What to look for in quality physical therapy equipment to use at home


Most physical therapy equipment is made with silicone, rubber, latex, PVC and high-density plastic. These materials are durable and generally have high tensile strength, which means they can withstand a high level of tension without breaking. More complex physical therapy equipment, including spring-operated devices like hand grips strengthened, usually have steel components.

Progressive difficulty

As you progress in your physical therapy journey, your care team may introduce exercises with higher levels of difficulty. When you transition to an at-home program, you may wish to adjust difficulty levels as needed.

With some equipment, individuals can modify exercises to make them more challenging, such as doing more repetitions with free weights. Other equipment have built-in difficulty levels, such as step platforms whose heights can be adjusted by adding or removing risers.


Portability is an important consideration for many individuals who do physical therapy at home.
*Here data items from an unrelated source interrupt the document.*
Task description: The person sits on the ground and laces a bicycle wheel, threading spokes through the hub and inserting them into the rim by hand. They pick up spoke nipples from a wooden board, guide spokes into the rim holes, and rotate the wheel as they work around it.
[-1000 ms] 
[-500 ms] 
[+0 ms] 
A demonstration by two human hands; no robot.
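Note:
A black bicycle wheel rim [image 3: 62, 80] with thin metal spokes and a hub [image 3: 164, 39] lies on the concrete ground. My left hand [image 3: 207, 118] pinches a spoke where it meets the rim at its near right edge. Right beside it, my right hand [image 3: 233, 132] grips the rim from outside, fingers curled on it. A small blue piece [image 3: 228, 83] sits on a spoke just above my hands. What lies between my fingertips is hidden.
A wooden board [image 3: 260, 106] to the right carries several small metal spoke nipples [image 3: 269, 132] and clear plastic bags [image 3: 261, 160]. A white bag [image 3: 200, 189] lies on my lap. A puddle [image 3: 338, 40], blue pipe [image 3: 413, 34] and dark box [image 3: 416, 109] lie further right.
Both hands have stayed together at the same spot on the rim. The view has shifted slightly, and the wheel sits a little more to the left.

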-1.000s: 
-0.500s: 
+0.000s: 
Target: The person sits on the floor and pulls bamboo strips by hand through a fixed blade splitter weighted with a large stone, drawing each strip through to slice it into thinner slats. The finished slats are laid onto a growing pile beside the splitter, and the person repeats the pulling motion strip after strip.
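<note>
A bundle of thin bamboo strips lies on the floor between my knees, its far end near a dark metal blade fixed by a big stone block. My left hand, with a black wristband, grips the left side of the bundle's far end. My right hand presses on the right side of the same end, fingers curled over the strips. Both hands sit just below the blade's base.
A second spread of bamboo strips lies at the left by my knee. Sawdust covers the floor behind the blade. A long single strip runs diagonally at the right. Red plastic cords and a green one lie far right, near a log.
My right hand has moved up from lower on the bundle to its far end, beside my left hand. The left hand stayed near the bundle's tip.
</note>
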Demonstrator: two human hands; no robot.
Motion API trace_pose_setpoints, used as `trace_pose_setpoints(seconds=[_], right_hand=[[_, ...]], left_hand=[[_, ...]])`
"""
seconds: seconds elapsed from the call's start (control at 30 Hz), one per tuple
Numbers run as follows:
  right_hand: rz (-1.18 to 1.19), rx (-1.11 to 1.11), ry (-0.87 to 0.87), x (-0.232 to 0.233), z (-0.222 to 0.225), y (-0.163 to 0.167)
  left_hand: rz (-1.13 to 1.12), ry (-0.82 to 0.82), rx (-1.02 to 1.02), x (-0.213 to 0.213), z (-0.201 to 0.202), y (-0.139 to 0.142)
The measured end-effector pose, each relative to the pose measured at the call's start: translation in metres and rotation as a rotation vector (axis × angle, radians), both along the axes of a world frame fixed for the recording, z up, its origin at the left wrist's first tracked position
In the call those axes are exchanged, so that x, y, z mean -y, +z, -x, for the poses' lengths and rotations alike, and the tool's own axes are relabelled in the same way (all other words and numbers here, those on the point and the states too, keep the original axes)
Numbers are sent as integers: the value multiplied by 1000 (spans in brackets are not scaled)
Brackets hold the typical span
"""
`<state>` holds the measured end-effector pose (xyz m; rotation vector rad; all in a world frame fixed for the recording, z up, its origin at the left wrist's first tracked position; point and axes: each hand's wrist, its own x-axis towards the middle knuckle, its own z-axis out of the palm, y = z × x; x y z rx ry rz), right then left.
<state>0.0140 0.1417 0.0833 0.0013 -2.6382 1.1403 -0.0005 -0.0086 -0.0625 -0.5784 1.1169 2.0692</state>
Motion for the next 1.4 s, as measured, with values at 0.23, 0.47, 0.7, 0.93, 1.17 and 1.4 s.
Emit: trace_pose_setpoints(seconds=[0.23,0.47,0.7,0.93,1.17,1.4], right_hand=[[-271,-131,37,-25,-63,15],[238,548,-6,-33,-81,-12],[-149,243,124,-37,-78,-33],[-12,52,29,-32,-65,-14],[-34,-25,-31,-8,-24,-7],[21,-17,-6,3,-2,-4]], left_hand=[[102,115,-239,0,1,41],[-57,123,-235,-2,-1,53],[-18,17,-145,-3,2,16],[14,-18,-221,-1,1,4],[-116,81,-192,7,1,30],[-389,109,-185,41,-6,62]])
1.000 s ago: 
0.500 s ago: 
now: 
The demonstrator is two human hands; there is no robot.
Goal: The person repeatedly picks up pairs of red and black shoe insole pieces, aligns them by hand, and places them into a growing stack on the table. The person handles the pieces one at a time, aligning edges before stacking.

Many types of equipment are compact and easy to store when it’s not in use, such as yoga mats or foam rollers. Other types of equipment are travel-friendly. Resistance bands, for example, can be rolled up and tucked inside most handbags and carry-ons.

How much you can expect to spend on physical therapy equipment to use at home

Smaller or simpler pieces of at-home physical therapy equipment, like resistance bands and yoga mats, cost $15 and below. More involved equipment, like free weight sets, may run between $20-$50. If you’d like to invest in facility-grade equipment, like pedal machines, be prepared to spend $75-$300.

Physical therapy equipment to use at home FAQ

Will my insurance cover physical therapy equipment to use at home?

A. It depends. You’ll need to contact your insurance plan regarding coverage, benefits and eligibility for a definitive answer. Some insurance plans may consider certain equipment is eligible for coverage under FSA or HSA benefits, whereas others won’t cover it at all.

How do I clean physical therapy equipment?

A. Most types of physical therapy equipment can be wiped down with everyday surface cleaners or disinfectant wipes. Some people prefer using nontoxic cleaners that are non-irritating to skin.